Make sure the result is structured in an SEO-friendly way. The more structural changes made between the original content and HTML, the more you need to pay attention to this step.

  • Go through your migration whitelist and identify all metadata and interactive functionality that was not migrated. This is an obvious but time-consuming step in case of popular content. Address these steps one by one based on your priorities.

Content migration may be a time-consuming process. If you are doing this for the first time, you have to have a thorough checklist. You can let go of some points by setting up your environment in such a way that some points will be taken care of automatically. For instance, you don’t have to worry about character encoding on each site if you know that you have already migrated a hundred pages.

Using Portable Formats

The single most important precondition for performing content migration is the use of portable formats. Although it is very easy to agree with this statement, we can go a bit further by defining what counts as a portable format from the perspective of migrating content.

Automate with Portable Formats

To me, a format is portable if content can be automatically ported from the source to the destination by automatically ensuring that most of the items defined in the first three steps do not have to be checked manually.

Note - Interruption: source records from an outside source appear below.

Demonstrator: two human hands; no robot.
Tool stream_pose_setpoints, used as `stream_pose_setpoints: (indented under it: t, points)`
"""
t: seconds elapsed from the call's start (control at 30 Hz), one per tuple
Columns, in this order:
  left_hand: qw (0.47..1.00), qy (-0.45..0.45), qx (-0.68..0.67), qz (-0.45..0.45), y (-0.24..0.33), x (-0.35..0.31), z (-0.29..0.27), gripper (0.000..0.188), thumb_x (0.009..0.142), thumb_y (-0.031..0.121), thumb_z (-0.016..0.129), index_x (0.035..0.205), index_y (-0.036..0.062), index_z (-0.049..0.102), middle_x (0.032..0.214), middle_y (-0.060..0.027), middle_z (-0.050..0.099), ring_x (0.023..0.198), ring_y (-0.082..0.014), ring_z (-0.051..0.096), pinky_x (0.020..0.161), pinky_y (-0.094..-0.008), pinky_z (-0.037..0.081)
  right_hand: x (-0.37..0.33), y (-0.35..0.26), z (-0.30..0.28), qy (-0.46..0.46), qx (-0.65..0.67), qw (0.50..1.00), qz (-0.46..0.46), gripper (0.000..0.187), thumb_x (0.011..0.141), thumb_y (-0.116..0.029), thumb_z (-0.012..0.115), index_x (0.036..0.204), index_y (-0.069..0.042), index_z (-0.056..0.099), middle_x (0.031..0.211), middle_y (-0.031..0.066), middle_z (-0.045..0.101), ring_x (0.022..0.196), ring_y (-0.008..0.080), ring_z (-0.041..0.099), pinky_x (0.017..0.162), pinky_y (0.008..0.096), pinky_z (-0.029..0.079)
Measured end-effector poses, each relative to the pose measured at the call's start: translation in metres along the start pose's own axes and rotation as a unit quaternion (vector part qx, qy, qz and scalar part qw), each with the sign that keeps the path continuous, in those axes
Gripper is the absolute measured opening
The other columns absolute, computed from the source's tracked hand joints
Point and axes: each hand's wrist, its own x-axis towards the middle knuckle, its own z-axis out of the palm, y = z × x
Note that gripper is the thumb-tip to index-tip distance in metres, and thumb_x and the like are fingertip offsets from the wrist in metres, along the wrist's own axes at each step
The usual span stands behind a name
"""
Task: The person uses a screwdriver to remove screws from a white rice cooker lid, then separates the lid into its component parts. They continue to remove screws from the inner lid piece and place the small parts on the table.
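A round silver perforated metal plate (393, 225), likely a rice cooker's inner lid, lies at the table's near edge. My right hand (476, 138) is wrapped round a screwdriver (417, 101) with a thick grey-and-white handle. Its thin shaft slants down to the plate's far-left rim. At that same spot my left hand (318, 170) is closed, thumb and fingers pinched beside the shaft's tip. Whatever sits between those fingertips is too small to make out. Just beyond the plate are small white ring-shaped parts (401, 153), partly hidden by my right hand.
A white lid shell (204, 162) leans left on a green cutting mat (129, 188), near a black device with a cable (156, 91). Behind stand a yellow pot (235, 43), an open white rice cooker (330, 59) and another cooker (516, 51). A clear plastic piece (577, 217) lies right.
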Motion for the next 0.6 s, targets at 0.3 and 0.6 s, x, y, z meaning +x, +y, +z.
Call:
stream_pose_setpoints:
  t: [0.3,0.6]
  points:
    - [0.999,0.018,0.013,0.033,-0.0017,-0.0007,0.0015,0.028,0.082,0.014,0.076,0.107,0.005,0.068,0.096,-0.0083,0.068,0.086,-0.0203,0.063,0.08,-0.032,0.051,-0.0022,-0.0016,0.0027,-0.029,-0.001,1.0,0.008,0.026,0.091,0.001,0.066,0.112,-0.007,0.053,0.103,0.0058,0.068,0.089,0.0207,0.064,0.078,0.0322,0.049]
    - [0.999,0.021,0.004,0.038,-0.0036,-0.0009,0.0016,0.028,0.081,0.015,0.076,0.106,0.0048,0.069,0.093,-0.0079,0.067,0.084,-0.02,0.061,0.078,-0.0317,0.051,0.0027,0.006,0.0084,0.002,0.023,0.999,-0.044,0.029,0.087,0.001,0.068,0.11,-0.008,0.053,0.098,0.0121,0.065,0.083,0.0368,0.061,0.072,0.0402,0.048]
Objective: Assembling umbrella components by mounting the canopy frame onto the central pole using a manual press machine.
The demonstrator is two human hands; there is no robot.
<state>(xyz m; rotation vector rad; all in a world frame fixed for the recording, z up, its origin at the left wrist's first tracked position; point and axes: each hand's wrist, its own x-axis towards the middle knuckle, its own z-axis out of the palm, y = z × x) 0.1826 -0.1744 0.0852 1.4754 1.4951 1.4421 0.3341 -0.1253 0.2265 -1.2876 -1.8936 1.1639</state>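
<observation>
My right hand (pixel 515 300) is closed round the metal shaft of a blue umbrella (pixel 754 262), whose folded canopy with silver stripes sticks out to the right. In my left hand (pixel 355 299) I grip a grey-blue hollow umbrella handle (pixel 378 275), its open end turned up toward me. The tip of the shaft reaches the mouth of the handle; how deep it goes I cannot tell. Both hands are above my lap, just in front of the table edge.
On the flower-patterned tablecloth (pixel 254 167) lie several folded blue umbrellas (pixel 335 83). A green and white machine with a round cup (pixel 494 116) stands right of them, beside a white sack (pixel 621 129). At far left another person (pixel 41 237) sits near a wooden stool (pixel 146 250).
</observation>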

Google Analytics data is not in a portable format, because we do not port traffic from the source URL to the destination. HTML may or may not be a portable format from the perspective of your migration. Portability depends on if the data meets your quality standards.

Your content may still be considered portable even if you are required to use a converter from one format to another during migration. i.e. using a Markdown to HTML converter. With a clean resulting HTML structure, the content can be used without further editing.  Besides, it is always important to maintain the format you consider portable.

A web scraper may automate some aspects of content migration. For two years I had to scrape some financial data from some Australian sites once a day because we had no API access to some data. The scraper script ensured that our data was up to date, and there was no further need for an API as an intermediate format.

CMS Exports

CMS exports provide a fast opportunity for content migration. Your content may be exported, and as part of the process, CMS plugin-specific notation might be removed. In this section, we will consider ButterCMS, Wordpress, Joomla, and Drupal content exporters.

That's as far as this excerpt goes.